A nova lei também foi feita para os pais. Quando um bebê vem ao mundo com características intersexuais, seus pais precisam tomar decisões que podem ter grandes consequências para a criança. Nos anos 1970, estabeleceu-se na medicina a doutrina de que a execução de “operações de definição de gênero” em crianças faria sentido. A modelação de órgãos sexuais claramente reconhecíveis pouparia as crianças intersexuais de vergonha e humilhação. Consideradas como intervenções definidoras de gênero são, por exemplo, a construção plástica de uma vulva artificial, a amputação do clitóris e a remoção das gônadas, os órgãos que produzem hormônios sexuais. Nos anos 2000, este pensamento foi reconsiderado devido à consciência de que a sexualidade não provém exclusivamente do aparelho genital. Em 2007, a Sociedade Alemã de Pediatria se distanciou da prática de operações de definição de gênero e, desde 2012, o Conselho Alemão de Ética também recomenda contenção. O Comitê contra a Tortura, da Organização das Nações Unidas, demanda até uma proibição integral de operações genitais cosméticas em crianças. Pois em geral as crianças intersexuais são sadias.

uma operação pode trazer mais felicidade a uma criança sadia?
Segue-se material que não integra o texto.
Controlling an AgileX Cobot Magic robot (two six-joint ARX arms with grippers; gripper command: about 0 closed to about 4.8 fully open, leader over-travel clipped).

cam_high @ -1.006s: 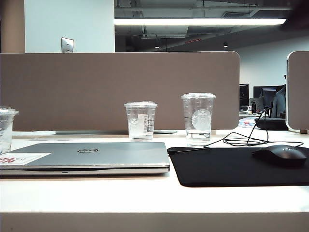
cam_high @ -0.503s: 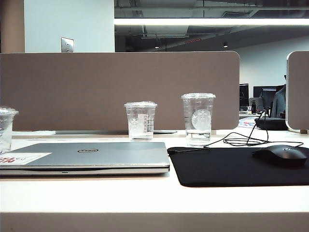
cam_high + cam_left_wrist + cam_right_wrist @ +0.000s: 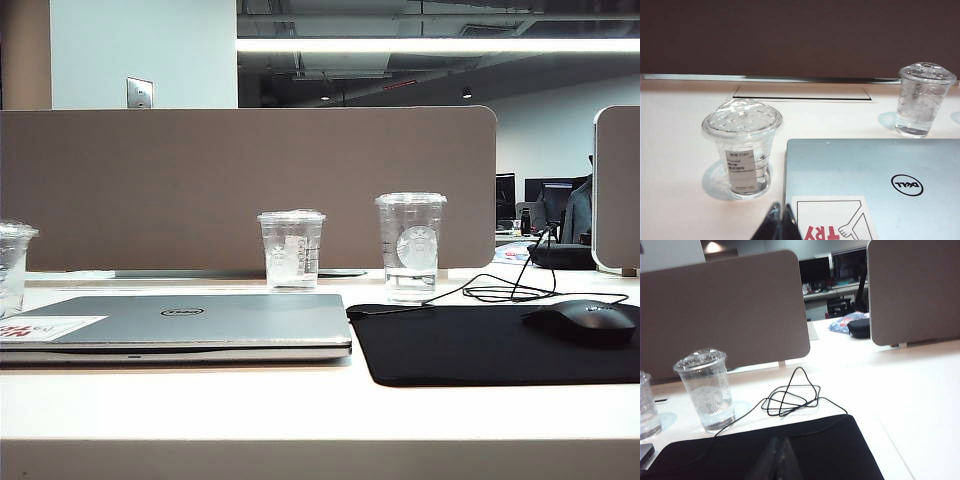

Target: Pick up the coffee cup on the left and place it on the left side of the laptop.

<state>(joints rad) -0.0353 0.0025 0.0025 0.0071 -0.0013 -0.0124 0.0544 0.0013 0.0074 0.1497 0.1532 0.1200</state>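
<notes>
The coffee cup (image 3: 10, 268), a short clear lidded cup with a narrow white label, stands at the far left edge of the exterior view, just left of the closed silver Dell laptop (image 3: 180, 322). In the left wrist view the coffee cup (image 3: 742, 147) stands upright on the white table beside the laptop (image 3: 875, 185). My left gripper (image 3: 781, 214) is shut and empty, a short way in front of the cup near the laptop's stickered corner. My right gripper (image 3: 781, 446) is shut and empty over the black mouse pad (image 3: 765, 455). Neither gripper shows in the exterior view.
A mid-height clear cup (image 3: 291, 250) and a taller logo cup (image 3: 410, 245) stand behind the laptop and the mouse pad (image 3: 480, 345). A black mouse (image 3: 585, 320) lies on the pad, its cable (image 3: 500, 292) looped behind. A brown partition (image 3: 250, 180) closes off the back.
A dark blur at the upper right corner of the exterior view has gone. The cups, the laptop and the mouse have not moved.
</notes>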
Associações e grupos de apoio a intersexuais que foram submetidos a cirurgias plásticas genitais na infância consideram as intervenções altamente traumáticas. Em alguns casos, após as operações, as pessoas em questão se tornam estéreis e foram quase impossibilitadas de viver sua sexualidade. As associações demandam que a decisão a favor de um gênero definido ou uma operação sejam deixados a critério da pessoa envolvida. Apesar disso, algumas médicas e alguns médicos ainda continuam aconselhando a execução destas intervenções. Em 2016, mais de 2 mil crianças foram submetidas a operações plásticas genitais na Alemanha e o número das intervenções se mantém relativamente constante.
 
Malta é o único país da Europa em que as operações de definição de gênero em crianças são passíveis de punição. Mas a nova lei alemã também é comparativamente avançada. São poucos os países ao redor do mundo – Austrália, Nova Zelândia, Argentina, Índia, Paquistão, Bangladesh e Nepal – em que é possível assinalar uma terceira opção na certidão de nascimento. E a legislação é apenas um começo. A existência de um gênero adicional reconhecido legalmente levantará mais questões legais que incluirão desde regras para equipes esportivas até cota para mulheres.

O fator decisivo é o que o reconhecimento do gênero divers significa: a lei é a tentativa burocrática de despertar a consciência para a diversidade da expressão de gêneros. E deixar claro: diferente também é normal.